Facebook plans its own crypto-currency GlobalCoin 

_However, this new effort would go beyond the digital world, allowing users to buy goods and services in the real world, pegged against an established currency, such as the US dollar, the euro and the Japanese yen, for stability. _

What is the point of this? 

If it is successful will it complement Bitcoin or replace it? 

Brendan Attach files


----------



## letitroll (26 May 2019)

These so-called 'stable coins' pegged to US dollar / Euro or whatever fiat currency - I don't see these as replacements to bitcoin at all which is rather trying to sit outside the fiat currency system (& its regulations KYC / AML)

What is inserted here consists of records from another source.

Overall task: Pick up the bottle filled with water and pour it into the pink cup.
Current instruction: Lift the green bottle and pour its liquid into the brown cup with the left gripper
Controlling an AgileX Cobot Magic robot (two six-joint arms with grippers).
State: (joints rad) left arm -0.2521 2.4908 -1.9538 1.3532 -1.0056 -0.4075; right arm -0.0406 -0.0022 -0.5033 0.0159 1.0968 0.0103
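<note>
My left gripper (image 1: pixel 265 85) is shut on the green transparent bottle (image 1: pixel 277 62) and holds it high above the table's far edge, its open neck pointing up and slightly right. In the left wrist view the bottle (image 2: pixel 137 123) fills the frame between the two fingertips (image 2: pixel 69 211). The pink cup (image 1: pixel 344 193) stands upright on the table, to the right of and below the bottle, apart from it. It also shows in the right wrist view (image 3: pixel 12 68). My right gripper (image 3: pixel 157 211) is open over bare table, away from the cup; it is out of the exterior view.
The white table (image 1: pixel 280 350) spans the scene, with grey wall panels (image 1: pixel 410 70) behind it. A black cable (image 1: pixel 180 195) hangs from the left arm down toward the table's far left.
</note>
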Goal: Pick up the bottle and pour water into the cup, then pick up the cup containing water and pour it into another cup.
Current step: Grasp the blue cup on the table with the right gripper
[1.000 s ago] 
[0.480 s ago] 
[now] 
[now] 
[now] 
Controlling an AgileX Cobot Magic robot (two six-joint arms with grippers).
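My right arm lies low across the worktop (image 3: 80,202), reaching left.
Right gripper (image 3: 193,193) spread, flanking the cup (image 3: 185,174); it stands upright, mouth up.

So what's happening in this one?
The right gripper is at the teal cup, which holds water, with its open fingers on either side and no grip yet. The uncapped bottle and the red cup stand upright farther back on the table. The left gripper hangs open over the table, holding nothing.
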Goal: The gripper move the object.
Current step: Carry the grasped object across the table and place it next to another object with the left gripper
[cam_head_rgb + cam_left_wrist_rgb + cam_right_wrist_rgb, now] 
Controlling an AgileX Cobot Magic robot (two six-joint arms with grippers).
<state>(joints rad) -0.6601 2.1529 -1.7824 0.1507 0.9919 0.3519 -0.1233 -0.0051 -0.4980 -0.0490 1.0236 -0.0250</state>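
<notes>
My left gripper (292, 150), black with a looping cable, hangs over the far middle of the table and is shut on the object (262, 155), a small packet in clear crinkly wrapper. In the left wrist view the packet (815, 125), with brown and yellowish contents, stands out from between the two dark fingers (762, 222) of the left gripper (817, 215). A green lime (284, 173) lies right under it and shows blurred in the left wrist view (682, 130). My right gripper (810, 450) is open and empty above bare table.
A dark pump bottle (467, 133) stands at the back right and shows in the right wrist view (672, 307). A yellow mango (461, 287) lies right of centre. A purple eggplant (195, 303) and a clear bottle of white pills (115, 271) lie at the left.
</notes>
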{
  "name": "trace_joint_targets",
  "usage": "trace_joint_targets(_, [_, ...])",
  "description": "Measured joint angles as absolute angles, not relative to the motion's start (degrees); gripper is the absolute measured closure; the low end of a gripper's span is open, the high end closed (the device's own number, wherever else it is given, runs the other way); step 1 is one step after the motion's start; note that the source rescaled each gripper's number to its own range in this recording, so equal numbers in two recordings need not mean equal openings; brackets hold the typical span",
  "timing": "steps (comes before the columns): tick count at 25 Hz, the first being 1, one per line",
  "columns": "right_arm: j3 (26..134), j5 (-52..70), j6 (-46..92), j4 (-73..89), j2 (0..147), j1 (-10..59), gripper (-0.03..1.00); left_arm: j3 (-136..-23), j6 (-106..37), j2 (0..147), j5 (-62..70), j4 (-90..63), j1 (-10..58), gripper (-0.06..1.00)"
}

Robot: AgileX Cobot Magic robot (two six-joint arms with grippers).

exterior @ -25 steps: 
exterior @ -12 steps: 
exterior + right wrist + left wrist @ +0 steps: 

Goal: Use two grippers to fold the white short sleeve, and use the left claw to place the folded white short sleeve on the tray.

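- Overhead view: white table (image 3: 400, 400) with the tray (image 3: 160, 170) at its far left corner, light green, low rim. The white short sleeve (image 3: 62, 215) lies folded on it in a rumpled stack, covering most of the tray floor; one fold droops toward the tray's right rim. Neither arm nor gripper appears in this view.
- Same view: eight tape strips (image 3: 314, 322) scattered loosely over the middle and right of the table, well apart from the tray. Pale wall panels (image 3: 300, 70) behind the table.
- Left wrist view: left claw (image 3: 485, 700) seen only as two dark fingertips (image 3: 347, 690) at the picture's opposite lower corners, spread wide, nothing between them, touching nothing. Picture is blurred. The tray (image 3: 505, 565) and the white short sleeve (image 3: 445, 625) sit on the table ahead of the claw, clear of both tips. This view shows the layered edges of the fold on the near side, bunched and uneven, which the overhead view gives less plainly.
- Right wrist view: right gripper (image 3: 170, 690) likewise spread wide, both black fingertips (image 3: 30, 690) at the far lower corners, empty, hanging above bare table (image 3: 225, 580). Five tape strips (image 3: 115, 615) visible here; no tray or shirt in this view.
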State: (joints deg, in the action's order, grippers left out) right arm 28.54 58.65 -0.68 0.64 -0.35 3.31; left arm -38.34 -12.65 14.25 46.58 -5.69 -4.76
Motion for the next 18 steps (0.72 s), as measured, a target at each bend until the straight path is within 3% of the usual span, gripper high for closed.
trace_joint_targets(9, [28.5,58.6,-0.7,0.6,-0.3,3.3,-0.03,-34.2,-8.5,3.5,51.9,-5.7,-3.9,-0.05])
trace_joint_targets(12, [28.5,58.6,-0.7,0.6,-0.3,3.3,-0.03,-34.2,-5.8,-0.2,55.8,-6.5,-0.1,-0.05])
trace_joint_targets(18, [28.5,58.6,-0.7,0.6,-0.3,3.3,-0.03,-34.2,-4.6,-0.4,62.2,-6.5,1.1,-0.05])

A US/Euro pegged Facebook coin would IMO be in practical terms nothing more than a Facebook gift card or pre-loaded virtual FB debit card where you could exit back into Fiat currency with some fees scalped of the top....might be an interesting business angle for Facebook to move into the remittance market or the underbanked globally.

When I buy a Costa Coffee gift card.........what is it only a Costa Crypto Coin pegged to euros


----------



## tecate (26 May 2019)

Brendan Burgess said:


> What is the point of this?


A pivot by Facebook to get into digital money and payments.  They've been wanting to get into payments for years.



Brendan Burgess said:


> If it is successful will it complement Bitcoin or replace it?


Those that believe in decentralised cryptocurrency loathe the idea of a Facebook Coin.  However, others believe that it will help the sector as a whole.  Firstly, Facebook has the reach to bring this to the mass market.  Conditioning people towards the use of digital currency is no easy thing but moves like this help.   Secondly, there's a need for a number of stablecoins in the sector - at least for the next ten years.  
Lastly, they don't really compete.  Decentralised crypto is completely different to centralised crypto.  There may be an element of competition in terms of the payment of goods and services.  But it depends on whether Bitcoin will play an active role in that context or just develop as digital gold/store of value.


----------



## tecate (6 Jun 2019)

We should have more clarity re. Facebook's offering within the next three weeks.

LINK


----------



## NoRegretsCoyote (6 Jun 2019)

It is not clear whether this is an actual cryptocurrency which will fluctuate in relation to fiat currencies, or just a voucher system pegged to the US dollar and guaranteed by facebook.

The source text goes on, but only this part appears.